### DATA PROVIDED

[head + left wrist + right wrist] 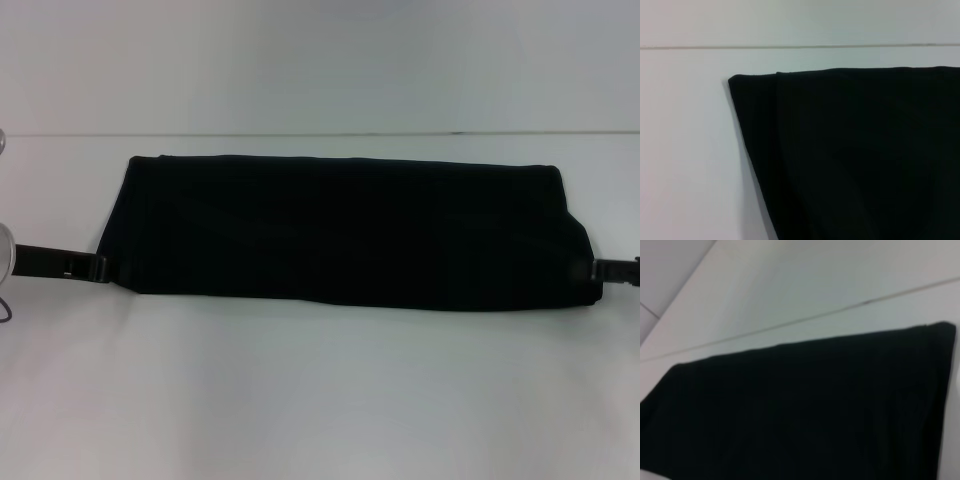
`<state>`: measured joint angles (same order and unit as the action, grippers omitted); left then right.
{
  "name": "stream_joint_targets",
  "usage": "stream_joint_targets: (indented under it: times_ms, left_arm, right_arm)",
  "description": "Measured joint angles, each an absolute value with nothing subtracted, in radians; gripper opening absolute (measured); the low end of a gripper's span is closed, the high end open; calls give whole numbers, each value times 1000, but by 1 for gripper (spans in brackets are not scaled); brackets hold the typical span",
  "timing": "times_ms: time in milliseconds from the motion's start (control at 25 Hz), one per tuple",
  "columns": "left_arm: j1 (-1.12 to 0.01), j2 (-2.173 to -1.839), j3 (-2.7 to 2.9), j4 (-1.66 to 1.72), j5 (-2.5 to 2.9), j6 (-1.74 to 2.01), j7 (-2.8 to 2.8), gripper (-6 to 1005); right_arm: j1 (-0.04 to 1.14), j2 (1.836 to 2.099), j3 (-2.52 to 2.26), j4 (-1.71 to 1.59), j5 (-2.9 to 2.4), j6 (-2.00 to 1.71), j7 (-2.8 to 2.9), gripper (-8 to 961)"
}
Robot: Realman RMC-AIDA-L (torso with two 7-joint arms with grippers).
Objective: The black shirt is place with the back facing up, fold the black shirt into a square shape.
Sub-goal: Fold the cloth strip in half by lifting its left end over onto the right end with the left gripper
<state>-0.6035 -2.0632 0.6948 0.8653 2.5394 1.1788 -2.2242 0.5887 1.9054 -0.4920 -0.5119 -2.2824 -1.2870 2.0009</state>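
plain black soft cloth shirt [350, 230] folded into a long flat band across the white table [320, 400], left gripper [100, 268] at its left near corner, right gripper [598, 270] at the right near corner, honestly can't tell if either's fingers are pinching cloth

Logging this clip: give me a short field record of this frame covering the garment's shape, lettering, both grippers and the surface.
garment: black shirt, folded into a long horizontal band, not yet square
lettering: none visible on the upward face
left gripper: low at the band's left end, at its near corner
right gripper: low at the band's right end, at its near corner
finger state: cannot tell for either
surface: white table
fold layers: an edge line shows near the far corner in the left wrist view
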Motion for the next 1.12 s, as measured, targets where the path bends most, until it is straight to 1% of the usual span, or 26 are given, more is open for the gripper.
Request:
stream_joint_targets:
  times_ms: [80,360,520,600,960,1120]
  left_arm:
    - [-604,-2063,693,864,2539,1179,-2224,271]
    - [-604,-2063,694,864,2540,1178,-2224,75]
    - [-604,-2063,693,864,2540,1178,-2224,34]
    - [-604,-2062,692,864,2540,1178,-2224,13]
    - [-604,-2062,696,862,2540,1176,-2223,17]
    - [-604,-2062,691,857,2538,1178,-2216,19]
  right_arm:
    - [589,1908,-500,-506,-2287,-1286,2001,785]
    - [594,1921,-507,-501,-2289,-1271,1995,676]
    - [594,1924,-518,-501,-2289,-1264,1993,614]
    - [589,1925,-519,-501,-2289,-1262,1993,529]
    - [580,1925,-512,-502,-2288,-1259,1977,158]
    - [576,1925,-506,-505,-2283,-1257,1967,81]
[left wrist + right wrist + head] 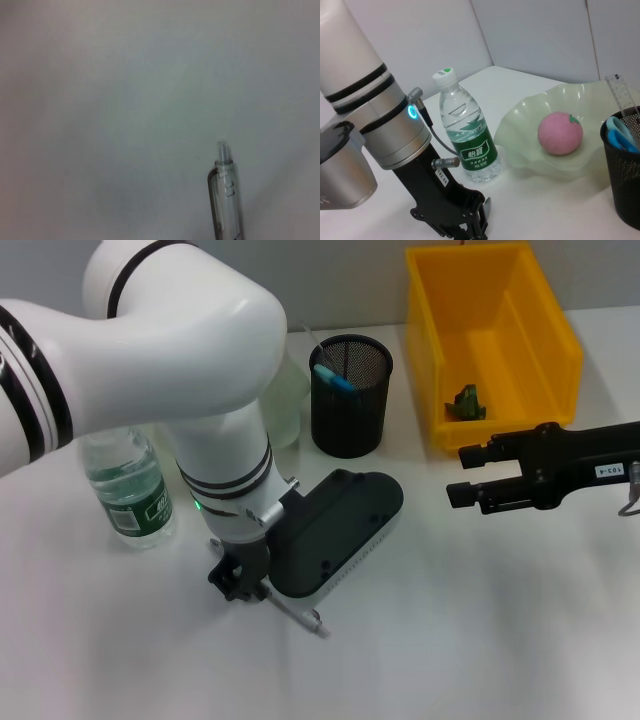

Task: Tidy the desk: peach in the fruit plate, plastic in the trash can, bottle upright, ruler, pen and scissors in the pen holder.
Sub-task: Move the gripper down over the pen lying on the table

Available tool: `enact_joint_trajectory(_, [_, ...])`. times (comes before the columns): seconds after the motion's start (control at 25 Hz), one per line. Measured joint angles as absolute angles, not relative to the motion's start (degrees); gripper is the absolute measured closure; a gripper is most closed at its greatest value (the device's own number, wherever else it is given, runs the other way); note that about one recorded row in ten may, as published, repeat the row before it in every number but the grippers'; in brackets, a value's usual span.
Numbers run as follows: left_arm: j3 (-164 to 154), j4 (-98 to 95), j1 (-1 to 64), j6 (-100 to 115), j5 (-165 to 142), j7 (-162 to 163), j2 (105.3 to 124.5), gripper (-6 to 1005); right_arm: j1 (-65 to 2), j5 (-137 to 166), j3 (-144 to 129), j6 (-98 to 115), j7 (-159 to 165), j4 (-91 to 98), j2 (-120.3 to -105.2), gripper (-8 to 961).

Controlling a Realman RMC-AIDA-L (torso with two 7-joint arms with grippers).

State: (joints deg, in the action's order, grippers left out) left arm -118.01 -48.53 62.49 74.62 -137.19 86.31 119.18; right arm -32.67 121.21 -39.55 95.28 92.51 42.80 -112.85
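Note:
My left gripper (240, 582) is down at the table over one end of a clear pen (297, 614), which lies on the white table and sticks out toward the front. The pen's clear end (225, 195) fills the left wrist view. The gripper also shows in the right wrist view (467, 222). My right gripper (468, 472) is open and empty, hovering at the right in front of the yellow trash bin (545, 330), which holds green plastic (467, 403). The black mesh pen holder (350, 395) holds blue scissors (621, 136) and a ruler (619, 92). The bottle (130, 485) stands upright. The peach (560, 133) lies in the fruit plate (520, 130).
A dark grey and white flat device (335, 535) lies beside my left gripper. My left arm hides most of the fruit plate in the head view. The bottle stands close behind my left arm.

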Motion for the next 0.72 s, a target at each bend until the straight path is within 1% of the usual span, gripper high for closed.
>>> enact_joint_trajectory(0.72, [-118.2, -48.4, 62.6, 74.6, -137.3, 86.3, 119.18, 736, -33.8, 122.9, -39.5, 96.7, 93.2, 42.9, -112.58, 231])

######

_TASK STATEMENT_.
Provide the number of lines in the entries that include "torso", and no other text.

_OUTPUT FOR THIS EXERCISE_.
2